Friends are the key...

Hello again!

So I am late with now yesterdays blog but better late than never!

So today while chilling with the best friends I came the realisation that I am so grateful for the friends I have. In my recent issues with my mental health my best friends have been my rocks! and not only them but the my other friends as well, I though I had no one to turn to but as it turned out I have more than I thought! And its honestly been amazing!

I am what you would call a people pleaser... I will literally put others needs before my own and I always will, mainly because I don't really have anything to stress over I guess so I can quite easily handle what ever problems anyone wants to talk about, rant, cry about I will always be there for them and try my best to help! and I never ask for anything in return.

With recent events where I have bottled a lot of stress and anxiety and problems its been me! Who's needed that shoulder to just talk to, which is very strange normally I can handle problems easily and get past but lately that's not been the case, as of writing this I can honestly say that there is still a lot running through this ginger little mind of mine, things that unfortunately will never be resolved which does hurt but I caused this myself and I will get through it! Onwards & Upwards!.

To the friends that have been there and put up with me thank you. its actually meant a lot to me but on the other side of that there have unfortunately been the people I thought I could turn to in my rare time of need and unfortunately due to my own poor choices have pushed people away i suppose if they cant handle me and be there for me in one of my very rare low moments they don't deserve me at my best? I don't know if that's just me being selfish?

But I will always forgive and still be there for them its just who I am. I hope in time they can forgive my selfishness of needing them even if it was maybe the wrong time, but i didn't know this was going to happen so there never really is a wrong and a right time to need help, you never know when your going to get so low you just need to escape reality and drive you your happy place, side not i will have to maybe write a post about my happy place.

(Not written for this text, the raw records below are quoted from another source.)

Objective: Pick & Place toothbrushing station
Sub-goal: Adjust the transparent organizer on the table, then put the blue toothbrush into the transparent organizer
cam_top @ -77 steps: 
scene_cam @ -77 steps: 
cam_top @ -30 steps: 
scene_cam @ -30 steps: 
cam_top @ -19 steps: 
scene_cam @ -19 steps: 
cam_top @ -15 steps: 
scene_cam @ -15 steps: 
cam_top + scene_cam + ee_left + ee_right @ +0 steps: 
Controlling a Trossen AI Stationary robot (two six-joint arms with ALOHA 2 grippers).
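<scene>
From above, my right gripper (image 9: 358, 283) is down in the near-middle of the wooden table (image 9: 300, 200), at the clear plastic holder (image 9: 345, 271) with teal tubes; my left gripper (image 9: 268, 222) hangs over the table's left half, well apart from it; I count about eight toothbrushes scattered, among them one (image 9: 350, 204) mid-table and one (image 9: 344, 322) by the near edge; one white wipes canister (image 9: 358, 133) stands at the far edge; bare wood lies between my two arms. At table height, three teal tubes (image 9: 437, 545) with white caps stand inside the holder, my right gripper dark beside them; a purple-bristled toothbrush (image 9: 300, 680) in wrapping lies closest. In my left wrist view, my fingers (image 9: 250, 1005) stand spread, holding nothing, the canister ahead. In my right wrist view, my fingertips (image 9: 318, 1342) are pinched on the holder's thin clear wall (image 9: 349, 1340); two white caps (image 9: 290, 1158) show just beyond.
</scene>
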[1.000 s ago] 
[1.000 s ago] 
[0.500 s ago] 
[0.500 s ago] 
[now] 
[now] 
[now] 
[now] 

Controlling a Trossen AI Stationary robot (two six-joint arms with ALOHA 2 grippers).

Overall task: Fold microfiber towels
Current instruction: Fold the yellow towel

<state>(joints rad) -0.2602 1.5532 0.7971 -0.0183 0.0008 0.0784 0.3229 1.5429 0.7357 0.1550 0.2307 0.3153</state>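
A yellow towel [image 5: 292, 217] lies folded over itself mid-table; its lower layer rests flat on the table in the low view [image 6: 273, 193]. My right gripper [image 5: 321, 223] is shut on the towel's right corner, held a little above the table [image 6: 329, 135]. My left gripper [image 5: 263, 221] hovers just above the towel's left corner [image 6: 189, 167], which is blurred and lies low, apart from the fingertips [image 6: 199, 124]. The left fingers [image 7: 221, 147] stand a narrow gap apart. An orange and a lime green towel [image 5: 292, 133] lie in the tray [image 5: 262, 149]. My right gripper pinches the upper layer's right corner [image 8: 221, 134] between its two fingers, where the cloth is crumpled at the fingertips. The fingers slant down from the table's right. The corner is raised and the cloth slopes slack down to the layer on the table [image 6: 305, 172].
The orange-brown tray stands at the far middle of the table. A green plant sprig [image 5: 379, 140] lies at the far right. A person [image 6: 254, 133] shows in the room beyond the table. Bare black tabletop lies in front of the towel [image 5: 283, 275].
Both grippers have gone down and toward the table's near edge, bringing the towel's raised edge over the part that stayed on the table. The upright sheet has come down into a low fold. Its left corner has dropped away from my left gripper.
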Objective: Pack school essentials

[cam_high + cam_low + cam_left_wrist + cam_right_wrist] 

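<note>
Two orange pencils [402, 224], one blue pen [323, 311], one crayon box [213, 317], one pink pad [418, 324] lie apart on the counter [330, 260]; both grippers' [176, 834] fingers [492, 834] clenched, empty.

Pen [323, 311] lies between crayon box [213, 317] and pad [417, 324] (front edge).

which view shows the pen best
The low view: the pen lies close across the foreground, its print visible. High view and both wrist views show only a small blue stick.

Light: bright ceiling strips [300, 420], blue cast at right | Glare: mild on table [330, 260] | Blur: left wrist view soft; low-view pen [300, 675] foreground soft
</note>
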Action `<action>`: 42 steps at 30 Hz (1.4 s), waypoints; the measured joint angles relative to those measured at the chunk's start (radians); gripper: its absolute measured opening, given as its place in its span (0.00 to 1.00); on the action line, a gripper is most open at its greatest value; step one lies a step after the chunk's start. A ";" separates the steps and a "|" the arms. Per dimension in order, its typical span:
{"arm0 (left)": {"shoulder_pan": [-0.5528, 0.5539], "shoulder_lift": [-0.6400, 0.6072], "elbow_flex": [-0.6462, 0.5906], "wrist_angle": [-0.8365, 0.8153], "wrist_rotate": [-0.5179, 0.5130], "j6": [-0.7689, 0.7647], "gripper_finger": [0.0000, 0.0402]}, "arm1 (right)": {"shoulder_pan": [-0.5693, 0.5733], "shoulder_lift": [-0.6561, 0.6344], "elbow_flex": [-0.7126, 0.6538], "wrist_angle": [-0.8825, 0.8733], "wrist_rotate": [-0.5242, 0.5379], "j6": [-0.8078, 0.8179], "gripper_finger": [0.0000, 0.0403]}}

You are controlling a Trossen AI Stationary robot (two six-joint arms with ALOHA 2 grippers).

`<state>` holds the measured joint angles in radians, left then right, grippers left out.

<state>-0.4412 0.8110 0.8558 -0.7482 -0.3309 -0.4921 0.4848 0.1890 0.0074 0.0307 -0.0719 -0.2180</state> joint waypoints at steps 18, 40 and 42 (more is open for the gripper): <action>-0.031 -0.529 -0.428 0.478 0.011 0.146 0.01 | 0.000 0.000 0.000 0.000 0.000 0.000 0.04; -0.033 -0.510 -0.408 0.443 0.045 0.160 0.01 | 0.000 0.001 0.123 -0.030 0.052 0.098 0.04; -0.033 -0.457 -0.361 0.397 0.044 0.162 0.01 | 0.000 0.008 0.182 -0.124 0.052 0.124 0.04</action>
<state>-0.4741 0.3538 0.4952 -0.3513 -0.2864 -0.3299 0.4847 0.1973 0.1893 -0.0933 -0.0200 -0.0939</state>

My close friends and they know who they are and some I didn't know I could be so close with have been absolutely amazing though and I will always be grateful and will always be here with open arms! I owe you a lot! to the others I pushed away if your reading this... I will always be there anyway! This who I have been lately isn't the real me and I just ask for another chance

Once again thank you for taking the time to read these posts, sorry this one was a bit of a long one!